Hydroxypropionate pathway

The Chloroflexi and many Crenarchaea use a third carbon fixation method, the hydroxypropionate pathway. Some of the reactions used in this pathway are common to the TCA cycle, but it is a unique pathway. The hydroxypropionate generates glyoxylate, which can feed into central metabolism after amidation to glycine.

hydroxypropionate pathway

Reductive acetyl-CoA pathway

Acetogenic Bacteria, as well as some sulfate reducers and some methanogenic Archaea, fix carbon using molecular hydrogen in the Wood reaction, also known as the reductive acetyl-CoA pathway.
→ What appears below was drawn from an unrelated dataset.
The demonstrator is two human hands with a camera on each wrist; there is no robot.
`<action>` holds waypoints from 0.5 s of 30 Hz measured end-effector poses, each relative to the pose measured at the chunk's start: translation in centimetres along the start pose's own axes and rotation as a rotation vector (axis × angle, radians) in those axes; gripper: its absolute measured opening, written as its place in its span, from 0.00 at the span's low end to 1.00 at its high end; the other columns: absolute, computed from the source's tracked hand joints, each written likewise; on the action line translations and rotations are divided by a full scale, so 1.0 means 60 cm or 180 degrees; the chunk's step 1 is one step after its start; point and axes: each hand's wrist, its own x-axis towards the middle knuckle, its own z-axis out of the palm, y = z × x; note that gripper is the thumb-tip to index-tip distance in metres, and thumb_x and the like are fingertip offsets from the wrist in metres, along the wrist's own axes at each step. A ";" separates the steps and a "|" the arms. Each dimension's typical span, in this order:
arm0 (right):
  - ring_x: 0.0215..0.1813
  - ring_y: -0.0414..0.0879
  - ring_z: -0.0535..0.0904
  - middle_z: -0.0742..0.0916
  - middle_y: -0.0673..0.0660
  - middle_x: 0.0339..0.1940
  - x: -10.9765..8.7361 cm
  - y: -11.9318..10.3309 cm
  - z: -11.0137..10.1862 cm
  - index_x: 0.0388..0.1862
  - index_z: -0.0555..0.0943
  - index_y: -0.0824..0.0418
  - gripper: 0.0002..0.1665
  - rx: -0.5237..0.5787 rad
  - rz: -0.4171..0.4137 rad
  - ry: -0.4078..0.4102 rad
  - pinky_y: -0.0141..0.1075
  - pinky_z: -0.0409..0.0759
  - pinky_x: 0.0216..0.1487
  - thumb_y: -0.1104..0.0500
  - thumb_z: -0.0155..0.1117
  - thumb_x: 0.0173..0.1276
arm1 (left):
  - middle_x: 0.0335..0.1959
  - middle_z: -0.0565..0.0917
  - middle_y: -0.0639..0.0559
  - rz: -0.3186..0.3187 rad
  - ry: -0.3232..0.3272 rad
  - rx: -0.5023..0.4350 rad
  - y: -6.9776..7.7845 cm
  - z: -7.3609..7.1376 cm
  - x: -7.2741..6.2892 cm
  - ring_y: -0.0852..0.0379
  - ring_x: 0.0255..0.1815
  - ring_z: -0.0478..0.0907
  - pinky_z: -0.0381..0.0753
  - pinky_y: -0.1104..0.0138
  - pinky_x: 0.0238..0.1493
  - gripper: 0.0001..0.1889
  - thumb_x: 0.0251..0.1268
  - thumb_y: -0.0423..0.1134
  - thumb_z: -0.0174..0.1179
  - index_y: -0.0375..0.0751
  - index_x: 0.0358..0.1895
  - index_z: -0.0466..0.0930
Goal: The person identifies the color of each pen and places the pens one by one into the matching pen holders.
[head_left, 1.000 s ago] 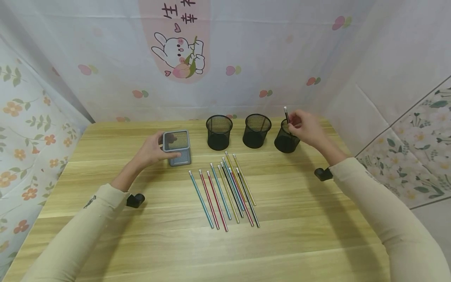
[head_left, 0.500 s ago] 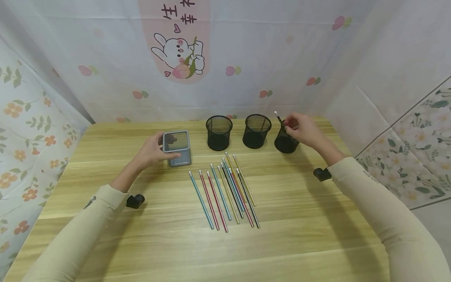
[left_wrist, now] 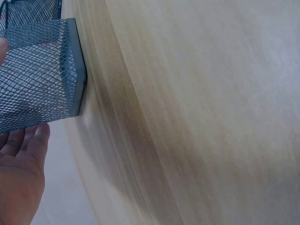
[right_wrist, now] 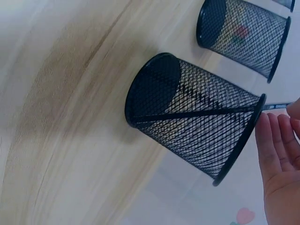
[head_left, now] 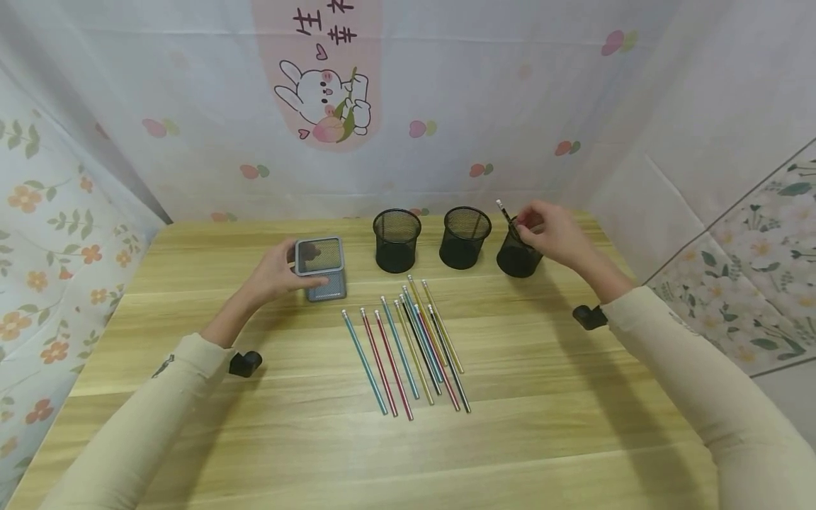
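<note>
My left hand (head_left: 275, 275) holds a grey square mesh pen holder (head_left: 329, 285), its thumb at the front and fingers round the far side; it stands upright on the table. At the right, my right hand (head_left: 556, 231) pinches a black pencil (head_left: 504, 212) near the rim of a round black mesh pen cup (head_left: 518, 261). The pencil leans left with its white eraser end up. Through the mesh in the right wrist view, the pencil's lower end reaches the bottom of the cup (right_wrist: 201, 136). Thumb and fingers partly hide its upper part there.
Two more black mesh cups, one left (head_left: 395, 253) and one in the middle (head_left: 462, 249), stand along the back of the wooden table (head_left: 306, 439). Several pencils (head_left: 390, 354) in blue, red, gold and black lie before them. A printed cloth (head_left: 446, 85) hangs behind.
The black pencil has tipped from nearly upright to leaning left and sits lower in the right cup. My left hand and the grey holder have stayed in place.
</note>
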 end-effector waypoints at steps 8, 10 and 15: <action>0.43 0.55 0.84 0.85 0.60 0.40 -0.008 -0.034 0.009 0.45 0.80 0.68 0.06 0.0027 -0.0421 0.0147 0.50 0.85 0.44 0.70 0.64 0.70 | 0.63 0.76 0.31 -0.0039 0.0015 0.0005 -0.001 -0.003 0.001 0.36 0.66 0.72 0.73 0.46 0.63 0.39 0.55 0.37 0.79 0.26 0.66 0.67; 0.42 0.54 0.84 0.85 0.59 0.40 -0.009 -0.044 0.013 0.45 0.80 0.67 0.07 0.0021 -0.0551 0.0169 0.46 0.85 0.42 0.70 0.65 0.69 | 0.63 0.76 0.32 -0.0052 0.0013 0.0018 -0.001 -0.002 0.001 0.36 0.66 0.72 0.73 0.46 0.63 0.40 0.55 0.37 0.79 0.26 0.66 0.66; 0.38 0.49 0.84 0.86 0.56 0.37 -0.011 -0.064 0.028 0.44 0.80 0.67 0.07 0.0048 -0.0893 0.0139 0.36 0.83 0.34 0.70 0.67 0.68 | 0.63 0.76 0.32 -0.0072 0.0000 0.0017 -0.001 -0.002 0.000 0.36 0.67 0.71 0.73 0.47 0.63 0.41 0.55 0.38 0.79 0.25 0.67 0.65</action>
Unlike the other pathways for carbon fixation, the reductive acetyl-CoA pathway is not cyclic; it has two branches, one the formation of a methyl-corrinoid and the other the generation of carbon monoxide, that come together to produce acetyl-CoA. Unlike in the other pathways, the carbon from CO2 is carried through the reductive transformations on one-carbon carrier cofactors; tetrahydrofolate (in the case of Bacteria) or tetrahydromethanopterin (in the case of Archaea). This pathway is also unusual in that the electrons for reduction of CO2 come directly from hydrogenase rather than NADH or other reduced cofactors. As in the case of the reductive TCA pathway, acetyl-CoA produced can be further carboxylated (fixing another CO2 molecule) to pyruvate by the reverse of the transition reaction. Although acetogenic Bacteria fix carbon using this pathway, they also generate energy (in the form of ATP) using this same pathway, by cleaving acetate from the acetyl-CoA coupled to phosphorylation of ADP to ATP. This acetate is excreted as a waste product.

Wood reaction

This pathway shares many of the reactions of methanogenesis, in which the methyl group from methanopterin or the corrinoid protein would otherwise be transferred to coenzyme M, reduced one step further, and released as methane.